^^^The Klingon theme in the end titles? That happened in STV but it's not in TMP.
Really? I know it's in TFF, but I could have sworn it was also in TMP. I'll have to check again because I didn't listen to the closing credits this time around after the film was over.
The soundtrack was one of the things I liked in TFF, but I don't want to get ahead of myself.
Another thing I liked about TMP and something that still resonates. It ended on a hopeful note: Star Trek
was back and set for new adventures...
Hmm, we had no idea what was coming...
I came across Run Silent, Run Deep
several years ago when I caught it on TCM. I had heard something of the film and decided to check it out. I thought it was a wonderful film and yet almost right off I could see the parallels with ST-TMP. I couldn't stop thinking about the conflict between Lancaster and Gable and how it was exactly the kind of thing needed in TMP.
I do have another reservation about TMP and thats the casting of Stephen Collins. I simply thought he was a wet blanket with no screen presence. He isn't horrible, but he's just there. Instead of having some measure of conviction he seemed more like, "Wah! You took my ship away! Wahhh!"
Of course he could only work with what he was given. It also didn't helped to be photographed in that silly one-piece uniform. I don't mind the TMP uniforms in general, but the one-piece outfit was lousy.
What the film does illustrate is that if Decker had been in command it would have been game over. Kirk's instincts were in form and he knew when to push forward and when to stand pat. Decker was so over cautious he was near paralyzed. Decker would have still been considering his next move after Vger had already sterilized the Earth.

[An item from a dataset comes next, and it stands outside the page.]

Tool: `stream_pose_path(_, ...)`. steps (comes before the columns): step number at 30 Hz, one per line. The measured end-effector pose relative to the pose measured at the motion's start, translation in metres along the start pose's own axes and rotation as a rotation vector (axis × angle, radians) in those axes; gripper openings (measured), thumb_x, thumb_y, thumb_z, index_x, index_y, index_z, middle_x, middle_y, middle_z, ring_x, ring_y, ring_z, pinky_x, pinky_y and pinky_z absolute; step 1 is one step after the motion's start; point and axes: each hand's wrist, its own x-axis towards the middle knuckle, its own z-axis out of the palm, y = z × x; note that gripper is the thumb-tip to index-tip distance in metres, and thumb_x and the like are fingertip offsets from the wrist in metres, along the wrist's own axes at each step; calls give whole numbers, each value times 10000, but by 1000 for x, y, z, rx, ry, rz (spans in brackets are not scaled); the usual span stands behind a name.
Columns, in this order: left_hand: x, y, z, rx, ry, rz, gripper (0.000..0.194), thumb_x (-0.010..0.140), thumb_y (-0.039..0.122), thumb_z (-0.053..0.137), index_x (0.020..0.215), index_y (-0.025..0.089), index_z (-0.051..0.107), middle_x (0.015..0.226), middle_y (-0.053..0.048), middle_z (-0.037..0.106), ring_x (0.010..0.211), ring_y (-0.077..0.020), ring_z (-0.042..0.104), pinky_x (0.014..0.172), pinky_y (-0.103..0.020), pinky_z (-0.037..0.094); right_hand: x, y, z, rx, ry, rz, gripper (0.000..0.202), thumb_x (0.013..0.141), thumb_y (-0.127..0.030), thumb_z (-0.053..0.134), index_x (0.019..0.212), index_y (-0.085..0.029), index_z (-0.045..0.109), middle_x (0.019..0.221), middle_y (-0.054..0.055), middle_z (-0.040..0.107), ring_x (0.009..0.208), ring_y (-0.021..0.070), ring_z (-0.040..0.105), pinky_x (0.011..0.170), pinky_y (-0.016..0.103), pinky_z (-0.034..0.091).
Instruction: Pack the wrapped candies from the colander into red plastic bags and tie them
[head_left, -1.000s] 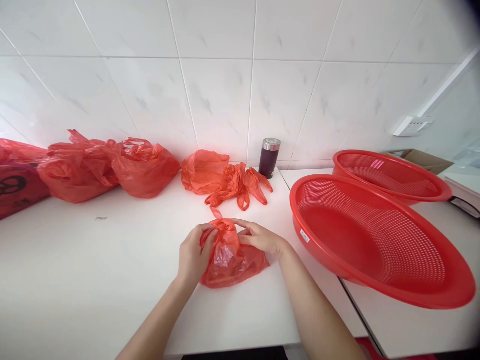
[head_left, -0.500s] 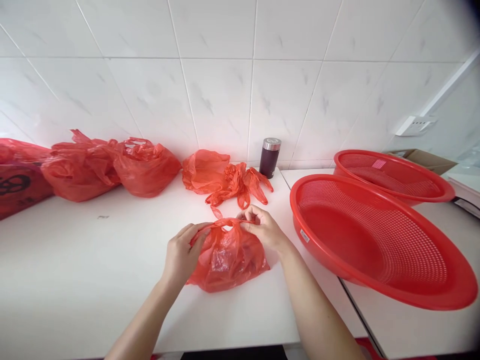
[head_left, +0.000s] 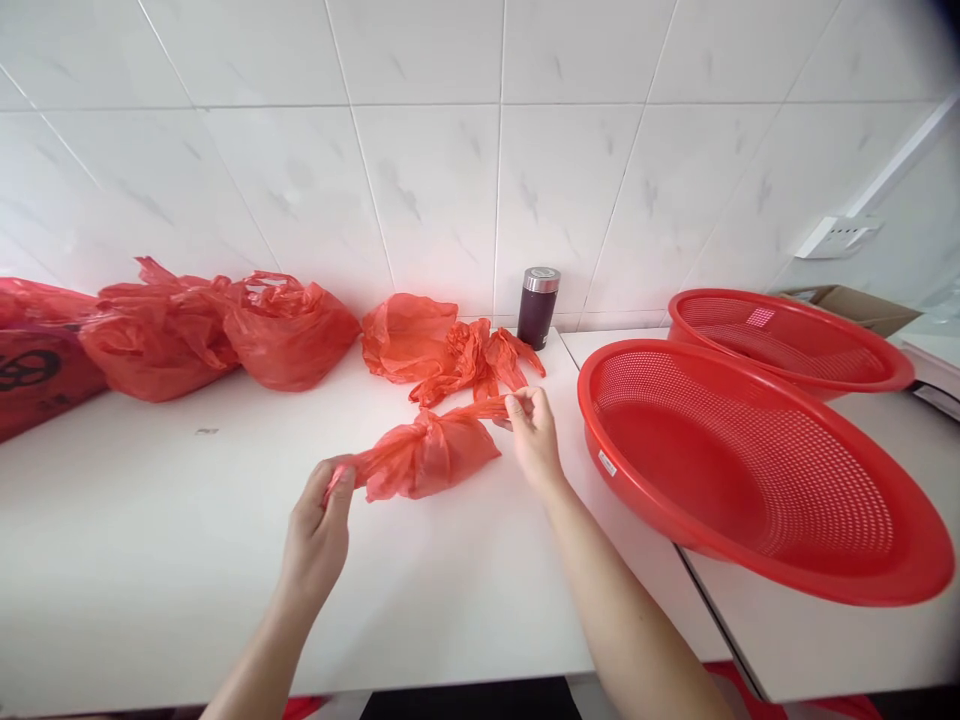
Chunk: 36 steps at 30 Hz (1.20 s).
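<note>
A red plastic bag (head_left: 439,455) lies in front of me on the white table, drawn tight in its middle with a crossing of its two handles. My left hand (head_left: 321,515) is closed around one handle, stretched out to the left. The other handle is pinched in my right hand (head_left: 534,430), pulled to the right and slightly away from me. What the bag contains is hidden. Just behind it, crumpled empty red bags (head_left: 457,355) lie in a loose heap.
Along the tiled wall stand filled red bags (head_left: 292,335) at the left and a dark tumbler (head_left: 538,308) with a silver lid. Two large red perforated baskets (head_left: 690,470) take up the right side, with a cardboard box (head_left: 862,308) behind. A wall socket (head_left: 836,237) is above.
My hands have moved apart, the left toward the lower left and the right slightly up. The bag's handles went from gathered on top to crossed and pulled taut, and the bag is more compact.
</note>
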Motion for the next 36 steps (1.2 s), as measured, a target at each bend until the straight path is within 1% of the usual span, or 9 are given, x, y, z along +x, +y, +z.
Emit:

Decker represents an idea Roddenberry referenced in his novelization of the film: the emergence of a new humanity that felt somewhat apart from the "throwbacks" of Starfleet. The new humans were supposedly more evolved intellectually and spiritually(?) then the old-fashioned humans, many of whom felt more at home in Starfleet. Roddenberry's idea was that many of the new humans made lousy Starfleet officers because they were too easily swayed by "higher" forms of life with supposedly higher levels of consciousness. Oldstyle humanity (as represented by Kirk and crew) proved themselves better suited for encountering the unknown since they tended to have a stronger sense of self, a stronger sense of identity and not so easily swayed by new ideas. Older humans were more skeptical.
Maybe it was just New Age babble of the time, but it had an interesting ring to it. The new humans apparently weren't comfortable with some of the military aspects of Starfleet. In some ways this idea seems to have been raised again in early TNG as evidenced by Picard initially being quite hesitant to appear the least provocative with other life forms.